Yes, yes, of course there are individuals who would support that. But not everyone will, and given the breadth of exposure, those who don't will find out and they'll expend significant effort to drag violators down.
There is pushing the boundary on regulation as a political act and there is pushing the boundary so that you gain competitive advantage over companies that follow the law.
There is element of idealism in pushing for open crypto which is simply missing from what (for example) Uber is doing. Uber behavior is closer to what Microsoft used to be doing (not in power, just in ethical considerations) then to what crypto pushing projects were doing.
"Not to mention whatever is/was happening between SV and the intelligence agencies. It's pretty hard today to find projects or communities that have similar levels of energy and disregard for rules."
What is happening between SV and the intelligence agencies is oftentimes disregard of the rules.
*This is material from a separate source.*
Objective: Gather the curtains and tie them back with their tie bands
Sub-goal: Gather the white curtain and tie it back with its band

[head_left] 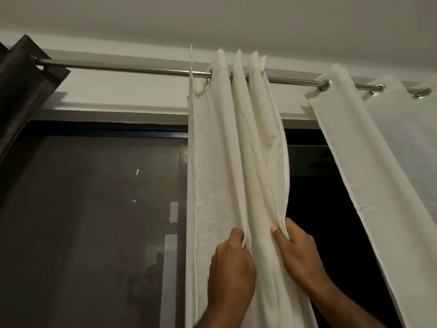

The only difference is that their disregard for rules does not benefit you - but lawbreaking being done for benefit of random strangers is rather exceptional thing.
that's who I was referring to - they get criticized
it's pretty hard to be innovative and not be illegal somewhere. Difference is many today see being illegal in China, Turkey, Iran, or wherever as a good thing while being illegal or borderline illegal in the USA is a bad thing
The USA has regulatory capture that is just as bad as ideological or dogmatic religious capture is in those other nations. It just happens that the largest markets with monopolies or cartels that are super profitable and ripe for tech disruption also usually/sometimes also markets that have built a moat via government regulation.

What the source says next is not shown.